Data Aggregation is Not Enough When it Comes to Investment Accounting

“Data is king.” -Quoth everyone, everywhere

This isn’t a new concept, and it is true across every part of the industry, particularly in the asset management space where the sheer breadth, depth and volume of data is ever-expanding alongside ever-more complex operational workflows.


Take investment accounting data, for instance. Think about fund managers who need to manage and reconcile their various activities across their investment book of record, performance book of record, risk management workflows and decision-making workflows. Layered into those workflows are different asset classes, jurisdictions, reporting requirements and more.


Traditionally, a fund manager deals with up to four distinct books of record for a single portfolio: 


  • The Investment Book of Record (IBOR) for tasks like trading and risk analysis
  • The Accounting Book of Record (ABOR) for calculating daily Net Asset Value (NAV) and producing financial records (which is often outsourced)
  • The Contingent NAV Book of Record (CNAV) for oversight and contingency
  • The Custodian Book of Record (CBOR) maintained by custodian banks for safekeeping assets and tracking real cash. 
  • The Performance Book of Record (PBOR), which is a superset of all the data that enables performance analysts to answer the tough questions of lineage, explain small differences across accounting basis (ABOR vs IBOR, for example), and uncover the true sources of alpha for a given strategy.


With each of these books of record traditionally kept on different accounting platforms, managed by separate teams, the daily reconciliation process, syncing data across the IBOR, ABOR, CNAV and CBOR and PBOR, becomes a complex and error-prone task.


Fortunately, in more recent years as the industry has come to embrace cloud technology, it is now possible to leverage cloud-native data aggregation and data manufacturing capabilities to help solve for the complexity of managing investment accounting data. 


In a previous blog we briefly touched on the difference between data aggregation and data manufacturing. Here we dive a bit deeper to discuss that distinction and why it matters specifically to investment accounting. 


First, a recap of the differences between Data Aggregation and Data Manufacturing


In the data aggregation process, information is meticulously gathered and organized into a concise summary or report, maintaining traceability to its original sources. While data aggregation offers advantages to many aspects of the investment management process, it also comes with notable drawbacks when it comes to more complex operational layers like investment accounting, where routine changes to underlying source accounting data must be constantly updated.


Unlike data aggregation which simply gathers existing data from across multiple sources, data manufacturing is the process of generating new data from raw data inputs. In the realm of investment accounting, data manufacturing can take raw accounting data and transform it into essential components such as positions, tax lots, general ledger balances, NAV records, and performance reports.


Fund managers who can effectively harness and manufacture data from their investment accounting operations will gain a competitive advantage, especially in their front and middle-office operations, and in managing their IBOR. And integration of this mission-critical data into middle and front-office decision support systems demands an investment accounting engine capable of processing data in real time and delivering comprehensive, granular information to the relevant applications. 

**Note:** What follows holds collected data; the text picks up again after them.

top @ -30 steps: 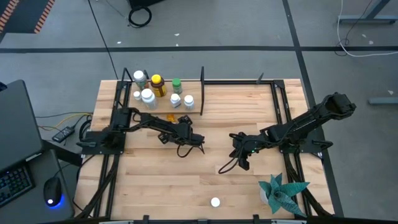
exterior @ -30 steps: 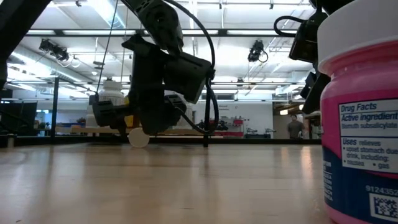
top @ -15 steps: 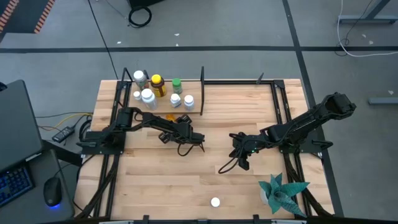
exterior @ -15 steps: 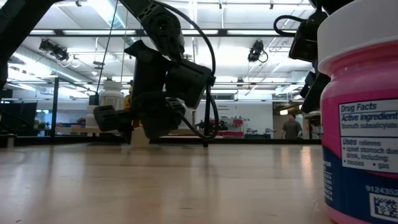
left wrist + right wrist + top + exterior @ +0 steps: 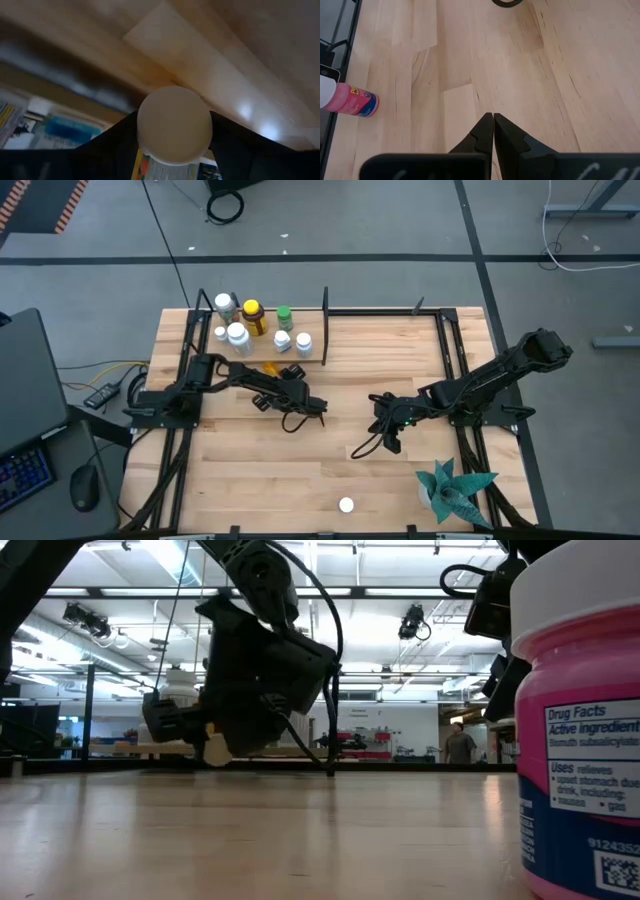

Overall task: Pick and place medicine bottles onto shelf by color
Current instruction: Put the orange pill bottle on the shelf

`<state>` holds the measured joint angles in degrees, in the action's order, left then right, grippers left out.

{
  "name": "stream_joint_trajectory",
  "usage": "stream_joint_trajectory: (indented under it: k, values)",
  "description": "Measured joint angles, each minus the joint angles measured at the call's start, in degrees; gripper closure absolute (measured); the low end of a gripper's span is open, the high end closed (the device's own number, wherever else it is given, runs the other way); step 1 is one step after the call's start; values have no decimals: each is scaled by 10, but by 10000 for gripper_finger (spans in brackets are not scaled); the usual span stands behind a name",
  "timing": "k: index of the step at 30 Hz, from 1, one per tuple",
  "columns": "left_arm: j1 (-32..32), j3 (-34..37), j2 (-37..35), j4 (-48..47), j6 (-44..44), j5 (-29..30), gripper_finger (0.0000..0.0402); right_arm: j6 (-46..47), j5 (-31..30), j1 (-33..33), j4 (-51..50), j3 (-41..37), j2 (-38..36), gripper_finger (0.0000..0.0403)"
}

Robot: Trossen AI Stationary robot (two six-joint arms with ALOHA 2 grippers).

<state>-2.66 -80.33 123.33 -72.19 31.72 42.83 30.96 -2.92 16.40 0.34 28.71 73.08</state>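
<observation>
The left gripper [image 5: 172, 150] has its dark fingers [image 5: 107, 150] pinching a white-capped bottle [image 5: 173, 125]; only the round cap and a strip of its yellow label show, the body hidden between them. It hangs just above the bench [image 5: 400, 470] in front of the shelf [image 5: 255, 352], where the other medicine bottles [image 5: 255, 318] cluster. The right gripper [image 5: 493, 131], fingers pressed together and holding nothing, hovers mid-bench. A pink bottle [image 5: 580, 740], cut off by the low view's edge, stands near the front.
</observation>
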Motion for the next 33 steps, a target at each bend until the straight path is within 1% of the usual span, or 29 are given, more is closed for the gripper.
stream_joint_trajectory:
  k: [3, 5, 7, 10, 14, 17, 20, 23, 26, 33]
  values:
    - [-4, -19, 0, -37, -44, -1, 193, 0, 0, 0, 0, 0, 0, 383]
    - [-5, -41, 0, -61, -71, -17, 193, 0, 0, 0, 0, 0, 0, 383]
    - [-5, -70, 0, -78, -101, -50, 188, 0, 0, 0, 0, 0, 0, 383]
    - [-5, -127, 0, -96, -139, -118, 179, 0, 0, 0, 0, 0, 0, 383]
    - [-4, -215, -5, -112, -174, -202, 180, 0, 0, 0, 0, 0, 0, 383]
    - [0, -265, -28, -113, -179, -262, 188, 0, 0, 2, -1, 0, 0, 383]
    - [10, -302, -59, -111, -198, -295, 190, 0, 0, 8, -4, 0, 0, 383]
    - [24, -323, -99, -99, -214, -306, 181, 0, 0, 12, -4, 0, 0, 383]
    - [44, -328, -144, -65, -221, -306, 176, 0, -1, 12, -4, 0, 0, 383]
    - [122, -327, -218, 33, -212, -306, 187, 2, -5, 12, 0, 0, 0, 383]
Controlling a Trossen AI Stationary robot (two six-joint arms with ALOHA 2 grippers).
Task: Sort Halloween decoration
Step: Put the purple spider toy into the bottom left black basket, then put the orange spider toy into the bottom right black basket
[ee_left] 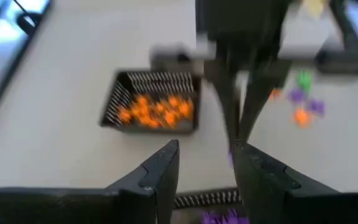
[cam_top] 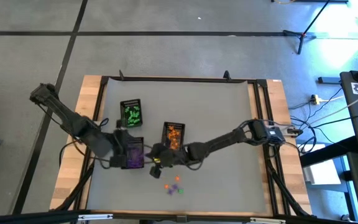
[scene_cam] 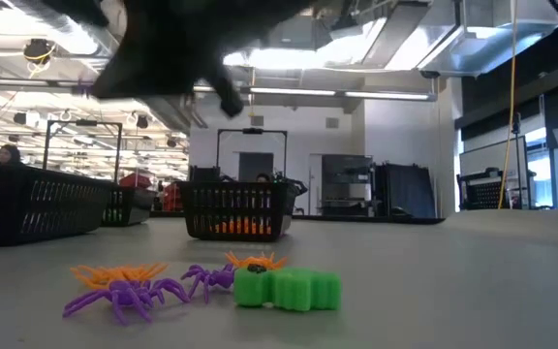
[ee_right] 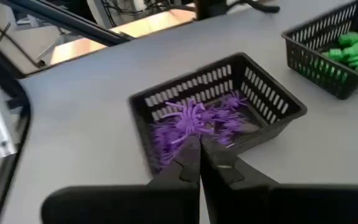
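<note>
1. Hard to make out in the low view: dark blurred arm parts across the top, no fingers shown.
2. Left gripper (ee_left: 205, 167) above the purple tray (cam_top: 133, 153), fingers apart, empty.
3. Right gripper (ee_right: 201, 149) beside that tray, fingers together, nothing visibly between them.
4. Loose trinkets (cam_top: 173, 185) on the table (cam_top: 229, 112) near its front edge, apart from both grippers; orange tray (cam_top: 173, 135) and green tray (cam_top: 131, 112) beyond.

no readable text, labels or numbers — none on any surface
</note>
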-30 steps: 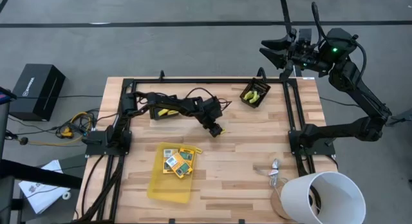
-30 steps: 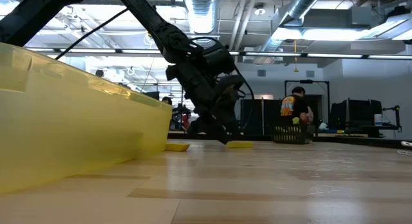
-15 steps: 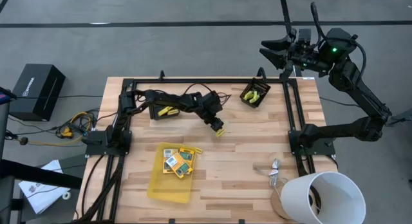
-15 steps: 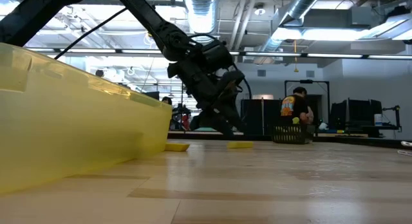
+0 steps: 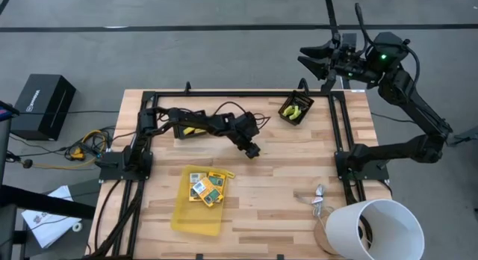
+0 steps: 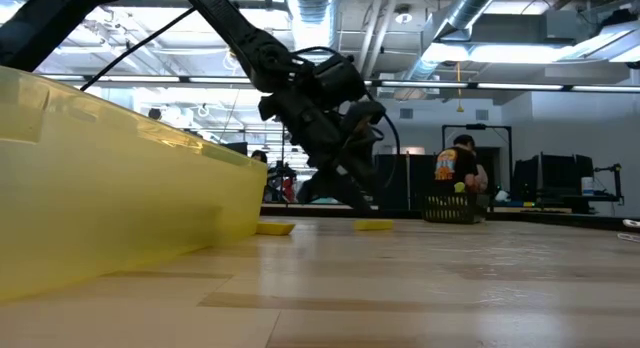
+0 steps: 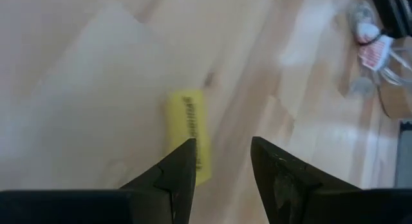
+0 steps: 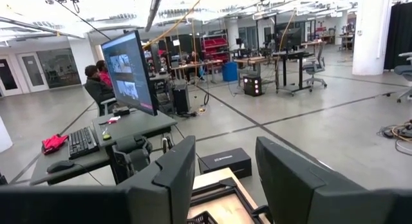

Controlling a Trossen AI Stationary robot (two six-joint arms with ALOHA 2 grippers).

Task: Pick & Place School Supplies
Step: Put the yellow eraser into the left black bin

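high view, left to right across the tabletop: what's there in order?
Black bin of yellow sticks → translucent yellow tray holding printed boxes → left claw → black bin of yellow-green tools → metal clips → white bucket. Right claw is raised beyond the far edge.

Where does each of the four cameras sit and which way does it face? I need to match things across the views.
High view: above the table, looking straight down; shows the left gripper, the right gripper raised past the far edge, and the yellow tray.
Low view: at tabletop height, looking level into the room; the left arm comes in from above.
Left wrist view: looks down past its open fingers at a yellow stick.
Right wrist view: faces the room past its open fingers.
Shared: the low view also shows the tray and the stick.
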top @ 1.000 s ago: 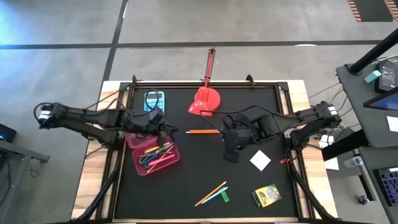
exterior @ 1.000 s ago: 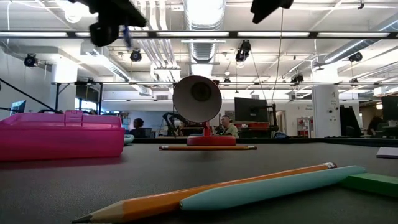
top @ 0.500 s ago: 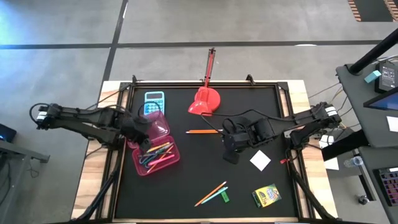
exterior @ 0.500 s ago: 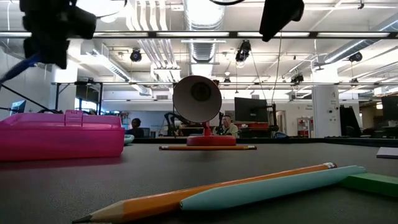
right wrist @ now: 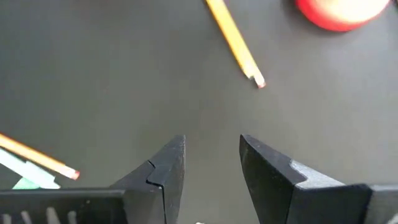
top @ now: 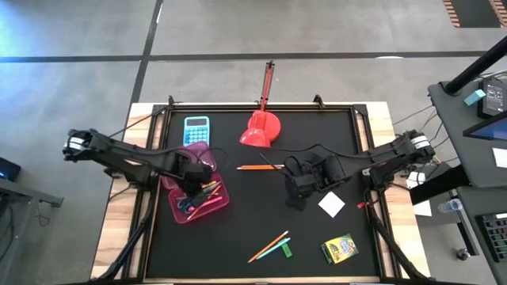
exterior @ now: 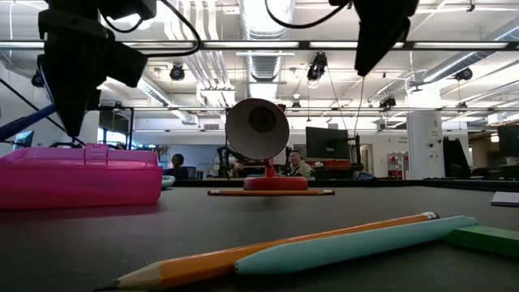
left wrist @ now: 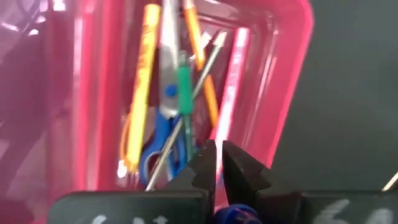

However, not all investment accounting solutions are created equal, so when assessing the actual “capital A” Accounting capabilities of your current and prospective providers’ solutions, the first question to be asked of any legacy, on-prem solution or modern cloud-native system is this: “Does your investment accounting system truly support multiple books and multiple asset classes on a single platform?” 


You might also ask: 


  • Does your investment accounting solution include exception controls that evaluate upon entry?
  • Is your investment accounting solution able to handle an ongoing stream of exponentially larger volumes of trades across different asset classes?
  • Does your investment accounting solution have an entry to end-point engine to generate all calculations? 
  • Can your investment accounting solution provide an all-in-one view of all books of record, all from 1 source, any day, any time?
  • Can your investment accounting solution calculate actual cash, contractual cash, traded cash and projected cash?
  • Within the general ledger of your investment accounting system, can you view granular updates per event & activity, including all portfolio details?  
  • Is your investment accounting solution able to create a new NAV/TNA upon every event and/or activity?


Can Your Investment Accounting Solution Do This?


FundGuard’s Product Management Director, Peter Muldoon, has created another handy heatmap to help distinguish between barely-there investment accounting engines and the capabilities of legacy investment accounting solutions vs. a modern, cloud-native engine.


A heatmap in shades of red/amber/green showing distinction of legacy vs modern tech investment accounting


FundGuard firmly believes that organizations should embrace an investment accounting approach rooted in a comprehensive data manufacturing model—one that doesn’t rely heavily on other accounting systems. This approach paves the way for achieving true real-time integration across the front, middle, and back-office functions, ultimately driving operational efficiency and scalability. 


Our cloud-native, multi-book investment accounting solution manufactures real time, clean and accurate investment accounting data from raw inputs, and then feeds that single source of truth across the enterprise, delivering fit-for-purpose data for different business views without additional steps by the fund manager to first engineer that data.